In response to recent events, many individuals across the country are assembling and protesting to voice their opinion. In many cases, peaceful assembly and protest is a protected constitutional right under the First Amendment. However, there are exceptions and restrictions on the right to protest in some cases. As a result, many protesters are wondering what rights they have while protesting or assembling in North Carolina.
What is Illegal During Protesting?
There are several actions which may be unlawful while protesting in North Carolina. This includes obstructing traffic, trespassing on private or public property, or committing permit violations while assembling. In many cases, law enforcement may charge individuals who commit these actions with a misdemeanor charge. However, permits may be obtained that could allow individuals to protest in streets or other public areas.
Can my Speech be Restricted While Protesting?
Disorderly conduct, which consist of creating the threat of imminent violence or using speech to provoke a violent response, may also result in a misdemeanor charge in North Carolina. However, protestors may still be able to vehemently voice their opposition to the actions, policies, and positions of government officials, agencies, groups, and other individuals. Additionally, in many cases, protests may not be restricted based on the content of the speech or the identity of the speaker.
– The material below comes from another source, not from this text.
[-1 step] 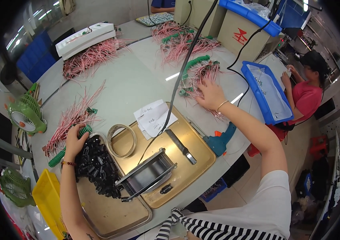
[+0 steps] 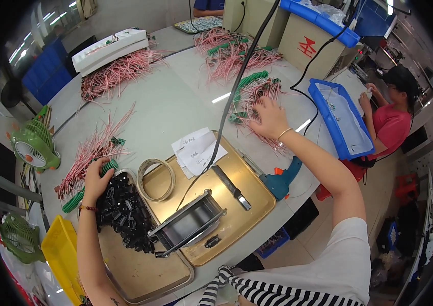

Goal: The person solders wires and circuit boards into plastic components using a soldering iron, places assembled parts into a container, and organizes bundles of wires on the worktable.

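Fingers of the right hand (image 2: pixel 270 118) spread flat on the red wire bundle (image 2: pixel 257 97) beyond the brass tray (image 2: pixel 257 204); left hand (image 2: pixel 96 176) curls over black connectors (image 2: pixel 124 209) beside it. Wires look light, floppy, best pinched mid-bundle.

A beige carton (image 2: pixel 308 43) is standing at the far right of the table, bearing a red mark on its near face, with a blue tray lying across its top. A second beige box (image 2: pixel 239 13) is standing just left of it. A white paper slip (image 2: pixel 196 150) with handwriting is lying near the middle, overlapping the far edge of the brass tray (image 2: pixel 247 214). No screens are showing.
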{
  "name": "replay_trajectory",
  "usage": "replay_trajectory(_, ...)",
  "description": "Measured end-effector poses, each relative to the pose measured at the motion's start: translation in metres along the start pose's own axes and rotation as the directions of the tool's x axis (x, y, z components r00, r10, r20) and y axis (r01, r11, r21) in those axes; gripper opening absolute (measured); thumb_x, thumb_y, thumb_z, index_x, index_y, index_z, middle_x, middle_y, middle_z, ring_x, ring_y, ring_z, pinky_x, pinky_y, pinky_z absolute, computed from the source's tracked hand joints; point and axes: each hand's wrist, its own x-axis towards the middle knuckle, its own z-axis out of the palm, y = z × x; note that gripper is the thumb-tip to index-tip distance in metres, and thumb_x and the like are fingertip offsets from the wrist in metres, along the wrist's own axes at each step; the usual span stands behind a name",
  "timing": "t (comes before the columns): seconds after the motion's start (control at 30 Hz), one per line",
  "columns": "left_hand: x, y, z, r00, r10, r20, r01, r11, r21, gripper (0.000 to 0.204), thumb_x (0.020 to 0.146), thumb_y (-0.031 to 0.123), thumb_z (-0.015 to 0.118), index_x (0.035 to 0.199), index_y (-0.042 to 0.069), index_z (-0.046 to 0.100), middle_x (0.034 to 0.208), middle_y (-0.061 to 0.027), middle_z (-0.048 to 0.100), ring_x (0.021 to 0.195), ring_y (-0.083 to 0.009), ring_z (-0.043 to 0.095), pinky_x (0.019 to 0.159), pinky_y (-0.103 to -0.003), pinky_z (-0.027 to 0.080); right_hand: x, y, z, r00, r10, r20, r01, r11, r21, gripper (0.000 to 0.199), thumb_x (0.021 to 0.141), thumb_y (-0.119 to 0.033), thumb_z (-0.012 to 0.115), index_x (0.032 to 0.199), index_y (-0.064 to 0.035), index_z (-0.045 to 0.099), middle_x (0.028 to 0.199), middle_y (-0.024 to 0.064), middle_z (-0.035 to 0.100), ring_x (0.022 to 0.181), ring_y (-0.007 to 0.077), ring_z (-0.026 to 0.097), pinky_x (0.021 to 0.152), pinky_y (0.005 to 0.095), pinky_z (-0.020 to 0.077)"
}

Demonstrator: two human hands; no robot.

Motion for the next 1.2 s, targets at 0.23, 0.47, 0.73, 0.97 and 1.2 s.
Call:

The Rights of Protestors in North Carolina
Despite some restrictions on the right to assemble, there are many actions available to those who wish to protest. Protestors may have the ability to distribute leaflets, counter-protest, and assemble with signs on public sidewalks without a permit. Certain types of symbolic protest, including symbolic clothing, music, or holding vigils, may also be constitutionally protected.
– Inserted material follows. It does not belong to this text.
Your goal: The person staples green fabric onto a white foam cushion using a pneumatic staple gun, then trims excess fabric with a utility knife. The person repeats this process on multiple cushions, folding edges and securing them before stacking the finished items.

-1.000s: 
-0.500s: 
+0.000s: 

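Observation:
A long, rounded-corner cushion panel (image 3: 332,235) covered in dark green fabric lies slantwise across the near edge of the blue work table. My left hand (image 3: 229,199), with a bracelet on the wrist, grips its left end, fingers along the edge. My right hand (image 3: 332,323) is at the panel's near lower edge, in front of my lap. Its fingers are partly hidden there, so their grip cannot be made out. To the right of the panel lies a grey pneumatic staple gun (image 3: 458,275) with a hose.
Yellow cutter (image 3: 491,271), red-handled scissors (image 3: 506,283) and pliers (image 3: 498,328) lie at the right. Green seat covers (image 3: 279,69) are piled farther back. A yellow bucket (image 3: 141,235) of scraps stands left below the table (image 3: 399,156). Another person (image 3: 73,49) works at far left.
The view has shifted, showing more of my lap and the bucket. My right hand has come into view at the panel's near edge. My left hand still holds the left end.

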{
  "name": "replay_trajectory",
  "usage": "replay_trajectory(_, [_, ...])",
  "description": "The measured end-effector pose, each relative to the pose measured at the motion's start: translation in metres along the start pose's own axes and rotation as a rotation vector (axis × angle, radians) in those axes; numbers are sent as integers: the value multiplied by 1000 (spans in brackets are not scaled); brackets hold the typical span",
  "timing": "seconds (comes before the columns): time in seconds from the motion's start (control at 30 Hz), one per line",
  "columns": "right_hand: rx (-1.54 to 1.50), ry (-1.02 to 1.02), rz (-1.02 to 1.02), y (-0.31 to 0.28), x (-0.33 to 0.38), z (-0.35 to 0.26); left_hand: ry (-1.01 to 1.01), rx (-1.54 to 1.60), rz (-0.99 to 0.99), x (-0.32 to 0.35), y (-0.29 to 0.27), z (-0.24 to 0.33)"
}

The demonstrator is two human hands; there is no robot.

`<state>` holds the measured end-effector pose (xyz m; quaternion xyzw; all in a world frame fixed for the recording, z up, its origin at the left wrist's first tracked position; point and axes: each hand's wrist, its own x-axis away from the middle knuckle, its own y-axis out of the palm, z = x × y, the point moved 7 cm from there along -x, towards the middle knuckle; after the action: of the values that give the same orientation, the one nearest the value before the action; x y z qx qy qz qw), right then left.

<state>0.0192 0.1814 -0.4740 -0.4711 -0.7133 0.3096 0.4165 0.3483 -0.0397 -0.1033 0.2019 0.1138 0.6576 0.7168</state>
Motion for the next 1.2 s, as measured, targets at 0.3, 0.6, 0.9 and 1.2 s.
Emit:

Do I have to Follow Curfews Implemented by City Officials?
In response to widespread protests, many city officials across the country have enacted curfews that may restrict the times when individuals can protest. This includes a curfew implemented by Raleigh Mayor Mary-Ann Baldwin on June 1st and a similar curfew implemented by Greensboro city officials. In many cases, those who violate curfews may face misdemeanor charges or be subject to fines.
Where Can I Find More Information on My Right to Protest?
Overall, being familiar with your rights and what restrictions can be placed on the right to assemble may be beneficial to those who wish to protest. Further information about what rights may be available to protestors can be found from trusted sources such as the American Civil Liberties Union. Individuals who may have had their right to assemble unlawfully restricted may also want to contact a knowledgeable attorney.